Because this violation was of very low safety significance and it was entered into the
licensees corrective action program as Notification 50778755, this violation is being
treated as a non-cited violation, consistent with Section 2.3.2.a of the NRC Enforcement
Policy: NCV 05000275/2015002-01, "Failure to Appropriately Pre-plan and Perform
Maintenance on Hydrogen Guard Piping.
1R06 Flood Protection Measures (71111.06)
a.
Inspection Scope
On April 16, 2015, the inspectors completed an inspection of the stations ability to
mitigate flooding due to internal causes.
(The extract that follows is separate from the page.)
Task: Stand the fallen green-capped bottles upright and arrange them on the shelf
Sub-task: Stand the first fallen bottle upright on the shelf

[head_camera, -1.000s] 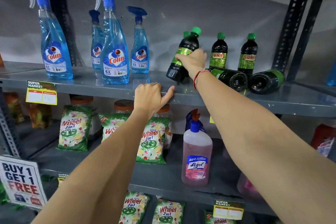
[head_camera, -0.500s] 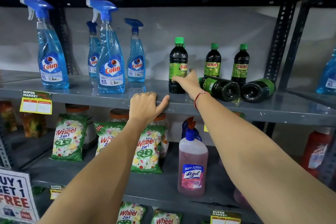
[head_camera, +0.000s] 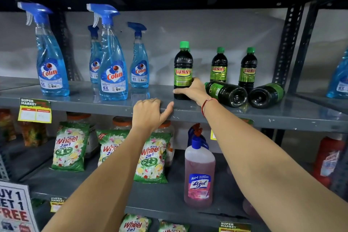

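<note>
Far left: three blue Colin spray bottles (head_camera: 113, 66) are lined up on the grey upper shelf (head_camera: 282, 118), with a fourth one tucked behind the middle one. A yellow Super Market price tag (head_camera: 34, 111) is stuck on the shelf's front lip.

Lower left: Wheel 2in1 detergent packs (head_camera: 68, 147) are stacked upright on the shelf below, and a pink Lizol bottle (head_camera: 199, 177) is parked to their right.

Left hand (head_camera: 148, 113): rested on the front edge of the upper shelf, fingers curled over the lip, thumb stuck out to the right. Nothing is gripped besides the edge.

Front Sunny bottle (head_camera: 183, 71): stood upright near the shelf's front, green cap on top, label faced forward.

Right hand (head_camera: 192, 90): wrapped round the lower part of that bottle from the right, fingers closed against its base. A red thread is worn on the wrist.

Back row: two more Sunny bottles (head_camera: 218, 66) are stood upright farther back, well spaced.

Fallen Sunny bottles (head_camera: 226, 93): two are laid on their sides just right of the hand, bases pointed at the camera, the pair touching or nearly so.
</note>
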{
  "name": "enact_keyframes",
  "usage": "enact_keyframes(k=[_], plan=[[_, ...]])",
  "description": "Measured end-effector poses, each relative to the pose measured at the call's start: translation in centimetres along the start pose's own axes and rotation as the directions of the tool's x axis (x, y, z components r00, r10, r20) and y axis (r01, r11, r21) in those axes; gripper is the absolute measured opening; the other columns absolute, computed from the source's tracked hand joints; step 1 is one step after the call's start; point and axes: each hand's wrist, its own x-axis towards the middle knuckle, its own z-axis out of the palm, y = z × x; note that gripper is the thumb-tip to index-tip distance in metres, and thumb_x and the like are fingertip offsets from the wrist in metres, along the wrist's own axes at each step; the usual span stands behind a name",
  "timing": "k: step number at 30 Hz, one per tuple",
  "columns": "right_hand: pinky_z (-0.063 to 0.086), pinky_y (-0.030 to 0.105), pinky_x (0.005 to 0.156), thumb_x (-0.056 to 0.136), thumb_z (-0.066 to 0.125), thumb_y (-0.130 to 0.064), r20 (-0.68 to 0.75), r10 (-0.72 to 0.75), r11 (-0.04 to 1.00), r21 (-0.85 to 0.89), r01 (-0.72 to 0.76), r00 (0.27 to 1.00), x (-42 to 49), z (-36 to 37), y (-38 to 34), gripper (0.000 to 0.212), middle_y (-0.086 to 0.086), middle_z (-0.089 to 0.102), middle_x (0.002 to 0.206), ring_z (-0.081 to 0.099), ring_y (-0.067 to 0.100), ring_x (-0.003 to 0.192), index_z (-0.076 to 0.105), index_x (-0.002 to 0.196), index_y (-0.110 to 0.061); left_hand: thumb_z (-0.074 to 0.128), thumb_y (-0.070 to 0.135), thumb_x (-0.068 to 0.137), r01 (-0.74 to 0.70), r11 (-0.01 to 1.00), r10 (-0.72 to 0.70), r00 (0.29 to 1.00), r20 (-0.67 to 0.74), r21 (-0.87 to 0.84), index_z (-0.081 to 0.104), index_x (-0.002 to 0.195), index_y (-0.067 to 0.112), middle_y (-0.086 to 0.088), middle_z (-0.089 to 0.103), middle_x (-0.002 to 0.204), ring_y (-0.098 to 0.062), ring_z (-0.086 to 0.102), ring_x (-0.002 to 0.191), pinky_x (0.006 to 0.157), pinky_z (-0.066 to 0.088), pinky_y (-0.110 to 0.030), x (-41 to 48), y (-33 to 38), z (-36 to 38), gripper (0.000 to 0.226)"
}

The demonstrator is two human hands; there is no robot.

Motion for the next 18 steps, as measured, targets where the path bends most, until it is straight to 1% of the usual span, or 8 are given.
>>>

After reviewing the licensees flooding analysis,
the inspectors chose one plant area containing risk-significant structures, systems, and
components that were susceptible to flooding:
April 14-16, 2015, Unit 1 and 2, auxiliary building 85 foot elevation
- 13 -
The inspectors reviewed plant design features and licensee procedures for coping with
internal flooding. The inspectors walked down the selected areas to inspect the design
features, including the material condition of seals, drains, and flood barriers. The
inspectors evaluated whether operator actions credited for flood mitigation could be
successfully accomplished.
These activities constitute completion of one flood protection measures sample, as
defined in Inspection Procedure 71111.06.
b.
Findings
No findings were identified.
1R11 Licensed Operator Requalification Program and Licensed Operator Performance
(71111.11)
.1
Review of Licensed Operator Requalification
a.
Inspection Scope
On June 18, 2015, the inspectors observed a portion of an annual requalification exam
for a licensed operating crew. The inspectors assessed the simulator and licensed
operator performance during an exam scenario and the corresponding evaluators
critique following the exam scenario. The inspectors also assessed a portion of an
annual requalification test for licensed operators and evaluated a simulator scenario
performed by an operating crew.
These activities constitute completion of one quarterly licensed operator requalification
program sample, as defined in Inspection Procedure 71111.11.
b.
Findings
No findings were identified.
.2
Review of Licensed Operator Performance
a.
Inspection Scope
The inspectors observed the performance of on-shift licensed operators in the plants
main control room. At the time of the observations, the plant was in a period of
heightened activity. The inspectors observed the operators performance of the following
activities:
May 6, 2015, Unit 2, down power and ascension to full power for turbine valve
testing
June 29, 2015, Unit 1, alarm response due to failed power supply IY-19
In addition, the inspectors assessed the operators adherence to plant procedures,
including and other operations department policies.
- 14 -
These activities constitute completion of two quarterly licensed operator performance
samples, as defined in Inspection Procedure 71111.11.
b.
Findings
No findings were identified.
.3
Biennial Review of Requalification Program
The licensed operator requalification program involves two training cycles that are
conducted over a two-year period. In the first cycle, the annual cycle, the operators are
administered an operating test consisting of job performance measures and simulator
scenarios. In the second part of the training cycle, the biennial cycle, operators are
administered an operating test and a comprehensive written examination.
a.
Inspection Scope
To assess the performance effectiveness of the licensed operator requalification
program, the inspectors conducted personnel interviews, reviewed both the operating
tests and written examinations, and observed ongoing operating test activities.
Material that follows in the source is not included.